The Kijang Scholarship is one of the two overseas scholarships offered by Bank Negara Malaysia (BNM) (also known as the Central Bank of Malaysia) aimed towards SPM graduates, making it one of the many generous institutions that offer scholarships at this level. Applicants are able to request to be sponsored to study at the UK, USA or Australia at university level to read one of a certain few disciplines – Economics, Actuarial Science, Law, Accounting & Finance and Mathematics. These specific subjects are chosen because BNM is a Central Bank, thereby requiring its human capital to be proficient in these fields in order to regulate the economy effectively.

What is the difference between Kijang and Kijang Emas?

While this article will be on the Kijang Scholarship predominantly, some obvious differences between Kijang Emas and Kijang will be made clear here. In terms of grade requirements, Kijang Emas is exclusively for straight A+ students while 8A/A+ is the requirement for Kijang. The difference in criterion stems from the terms of the scholarships themselves. While the Kijang Scholarship limits itself to the 3 countries and 5 disciplines mentioned earlier, Kijang Emas permits its holders to pursue any discipline in any country. However, applying to Kijang Emas doesn’t guarantee you assessment for the Kijang Emas; if BNM thinks that your application is more suitable for Kijang, you may be shifted. In contrast, I have never heard of the opposite happening thus far.

Is there a bond that comes with the scholarship?

There is a service bond for holders of the Kijang Scholarship – 2 years of work with BNM for every year of sponsorship. This means that getting sponsored for 2 years of A-level plus 3 years in the UK means 10 years of bond. The plus point is that you get job security in a Central Bank. This is, I believe, explicitly stated in the BNM scholarship webpage. In comparison to other scholarship bodies in the financial or governance sector e.g. Maybank, Sime Darby and JPA which all have bonds of between 4-5 years, Kijang Holders have to serve a far longer bond period. Kijang Emas scholarship recipients, however, are not bonded to BNM, though they are called to contribute to Malaysia, also for double the period of the sponsorship.

How is the assessment process?

There are two major stages in which your suitability for the scholarship is assessed.

The first, of course, is the online application. Right when SPM results are released i.e. early March, the BNM website will commence its scholarship applications, of which links can be found on their website. It is imperative that you do not apply to the wrong scholarship given that there are scholarships for undergraduate level and beyond as well, in which you may have proven your lack of competence if you do so. The online application is relatively simple: just key in whichever details they ask for e.g. personal details, SPM grades, co-curricular achievements etc. I have heard that applicants have to write short timed essay at this stage (I did not have to in 2013, but heard that 2014 applicants had to). Whether it is true or not, if you truly know what you want to apply for and why, plus if you are a competent student, you will fare well.

Your co-curricular achievements will definitely help in making you stand out from the myriad of applicants, all of whom have stellar grades.

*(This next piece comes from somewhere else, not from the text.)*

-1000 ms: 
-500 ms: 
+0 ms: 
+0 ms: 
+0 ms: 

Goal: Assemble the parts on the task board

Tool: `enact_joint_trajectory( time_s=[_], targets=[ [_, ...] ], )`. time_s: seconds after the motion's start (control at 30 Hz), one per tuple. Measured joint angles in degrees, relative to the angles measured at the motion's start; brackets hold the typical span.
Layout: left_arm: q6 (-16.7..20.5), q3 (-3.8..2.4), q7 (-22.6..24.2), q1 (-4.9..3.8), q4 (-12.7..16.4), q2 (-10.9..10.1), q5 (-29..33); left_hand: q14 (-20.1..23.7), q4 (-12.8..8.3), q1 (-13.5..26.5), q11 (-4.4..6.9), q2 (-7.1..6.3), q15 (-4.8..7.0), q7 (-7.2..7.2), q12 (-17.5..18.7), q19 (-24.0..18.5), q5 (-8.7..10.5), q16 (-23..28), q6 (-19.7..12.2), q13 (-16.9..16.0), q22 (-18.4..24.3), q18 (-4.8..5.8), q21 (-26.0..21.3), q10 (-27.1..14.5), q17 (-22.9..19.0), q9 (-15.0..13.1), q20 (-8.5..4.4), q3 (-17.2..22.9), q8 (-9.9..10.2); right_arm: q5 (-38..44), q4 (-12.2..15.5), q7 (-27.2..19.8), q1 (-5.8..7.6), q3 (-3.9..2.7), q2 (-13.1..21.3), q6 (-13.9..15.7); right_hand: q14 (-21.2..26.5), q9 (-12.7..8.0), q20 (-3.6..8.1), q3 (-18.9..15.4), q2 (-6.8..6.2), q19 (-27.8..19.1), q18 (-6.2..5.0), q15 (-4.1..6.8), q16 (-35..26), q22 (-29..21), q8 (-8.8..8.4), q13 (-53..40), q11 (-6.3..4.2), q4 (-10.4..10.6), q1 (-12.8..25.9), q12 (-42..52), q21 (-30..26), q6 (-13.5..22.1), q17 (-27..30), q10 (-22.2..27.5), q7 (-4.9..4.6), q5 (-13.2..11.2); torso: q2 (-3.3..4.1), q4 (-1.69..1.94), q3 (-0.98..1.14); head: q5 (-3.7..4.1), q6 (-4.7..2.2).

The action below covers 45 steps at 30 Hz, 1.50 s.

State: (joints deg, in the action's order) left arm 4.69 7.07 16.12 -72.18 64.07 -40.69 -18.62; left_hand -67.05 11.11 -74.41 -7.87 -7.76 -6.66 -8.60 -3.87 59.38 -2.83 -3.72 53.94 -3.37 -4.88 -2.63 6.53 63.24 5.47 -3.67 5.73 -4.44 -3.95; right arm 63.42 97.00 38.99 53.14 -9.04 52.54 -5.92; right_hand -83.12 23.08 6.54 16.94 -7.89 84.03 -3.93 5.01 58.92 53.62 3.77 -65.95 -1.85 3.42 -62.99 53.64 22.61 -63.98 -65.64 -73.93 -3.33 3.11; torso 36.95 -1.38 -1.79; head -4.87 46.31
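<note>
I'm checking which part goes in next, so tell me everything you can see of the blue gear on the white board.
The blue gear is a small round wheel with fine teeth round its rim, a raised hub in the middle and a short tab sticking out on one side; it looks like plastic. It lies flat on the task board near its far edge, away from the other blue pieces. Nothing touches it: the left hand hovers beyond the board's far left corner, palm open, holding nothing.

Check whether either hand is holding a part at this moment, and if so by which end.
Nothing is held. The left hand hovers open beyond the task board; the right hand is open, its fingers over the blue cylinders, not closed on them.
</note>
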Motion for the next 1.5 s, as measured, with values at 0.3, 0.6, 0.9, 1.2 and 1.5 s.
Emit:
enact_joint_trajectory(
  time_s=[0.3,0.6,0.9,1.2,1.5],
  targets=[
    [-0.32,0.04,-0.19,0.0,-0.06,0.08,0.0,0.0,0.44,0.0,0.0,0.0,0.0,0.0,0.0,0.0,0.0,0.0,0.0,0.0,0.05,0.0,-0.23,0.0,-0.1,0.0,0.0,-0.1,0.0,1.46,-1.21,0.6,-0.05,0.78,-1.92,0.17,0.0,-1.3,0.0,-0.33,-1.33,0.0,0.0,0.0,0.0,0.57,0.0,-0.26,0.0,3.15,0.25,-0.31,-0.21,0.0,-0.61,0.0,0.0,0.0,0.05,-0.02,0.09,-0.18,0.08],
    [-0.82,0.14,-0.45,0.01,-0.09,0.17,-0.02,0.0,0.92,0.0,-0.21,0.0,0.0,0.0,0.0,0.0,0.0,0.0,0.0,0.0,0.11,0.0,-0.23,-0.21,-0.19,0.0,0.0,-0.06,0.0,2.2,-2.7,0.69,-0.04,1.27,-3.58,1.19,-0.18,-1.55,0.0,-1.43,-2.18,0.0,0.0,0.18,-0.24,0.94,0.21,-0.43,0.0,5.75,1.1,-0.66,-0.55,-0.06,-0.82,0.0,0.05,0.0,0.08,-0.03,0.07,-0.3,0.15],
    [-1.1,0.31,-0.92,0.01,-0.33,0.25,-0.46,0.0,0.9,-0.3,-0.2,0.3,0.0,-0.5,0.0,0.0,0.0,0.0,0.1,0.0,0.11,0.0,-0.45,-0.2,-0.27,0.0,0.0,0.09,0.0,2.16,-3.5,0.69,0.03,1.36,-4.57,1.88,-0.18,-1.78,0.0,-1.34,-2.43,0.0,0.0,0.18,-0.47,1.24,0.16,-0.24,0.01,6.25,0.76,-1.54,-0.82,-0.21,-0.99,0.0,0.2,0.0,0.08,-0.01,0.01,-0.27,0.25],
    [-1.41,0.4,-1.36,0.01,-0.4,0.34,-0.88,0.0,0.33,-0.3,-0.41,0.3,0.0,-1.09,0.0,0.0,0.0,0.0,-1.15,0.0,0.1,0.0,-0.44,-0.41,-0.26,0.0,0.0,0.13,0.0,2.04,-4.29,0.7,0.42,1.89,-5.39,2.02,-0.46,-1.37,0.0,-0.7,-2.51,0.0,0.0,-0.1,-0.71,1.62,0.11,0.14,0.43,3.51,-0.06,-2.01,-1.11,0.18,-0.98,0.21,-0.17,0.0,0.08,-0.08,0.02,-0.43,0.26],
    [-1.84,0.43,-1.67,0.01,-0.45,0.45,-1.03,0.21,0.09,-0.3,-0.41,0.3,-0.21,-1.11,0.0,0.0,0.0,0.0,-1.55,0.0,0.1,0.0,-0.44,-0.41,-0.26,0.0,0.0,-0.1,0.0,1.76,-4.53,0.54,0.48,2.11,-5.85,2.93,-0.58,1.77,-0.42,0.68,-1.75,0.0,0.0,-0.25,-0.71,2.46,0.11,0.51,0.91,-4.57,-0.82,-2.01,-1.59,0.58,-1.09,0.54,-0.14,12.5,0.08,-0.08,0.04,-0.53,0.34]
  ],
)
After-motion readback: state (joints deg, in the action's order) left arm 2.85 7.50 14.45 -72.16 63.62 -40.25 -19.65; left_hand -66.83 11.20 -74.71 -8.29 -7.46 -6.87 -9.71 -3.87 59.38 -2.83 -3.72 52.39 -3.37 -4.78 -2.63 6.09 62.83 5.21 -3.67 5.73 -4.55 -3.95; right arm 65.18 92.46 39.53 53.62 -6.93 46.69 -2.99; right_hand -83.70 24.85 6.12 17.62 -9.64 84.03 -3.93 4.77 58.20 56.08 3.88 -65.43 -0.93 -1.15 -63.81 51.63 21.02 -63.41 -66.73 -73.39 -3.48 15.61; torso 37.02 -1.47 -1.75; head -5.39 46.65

Perhaps by coincidence, but a significant portion of people that make the cut all the way until the end and eventually attain the scholarship itself, are debaters. A more intuitive observation was that people who get shortlisted have at least national-level achievements. I, for one, had an international-level achievement, about two national-level achievements, amidst several state and district-level achievements plus 8A+, 1A in SPM. It is imperative that you excel in co-curricular activities while in secondary school rather than going full bookworm. If you haven’t, you are probably not going to make it, unless your application seems strong even without it.

If you are one of the lucky ones amidst a huge pool of competent applicants all across Malaysia, your second stage would be the 3 day 2 night Kijang Academy which will be held at Lanai Kijang and Sasana Kijang. I have no way of assuring that this will be the length of the Academy at the time this article is read. It is usually at this stage where people realise how sophisticated the Central Bank can be. You will be staying at Lanai Kijang, their residential building while a majority of your assessment will be in Sasana Kijang, the futurist glass building equipped with cutting edge technological gadgets and a huge library. There will be good food for the famished.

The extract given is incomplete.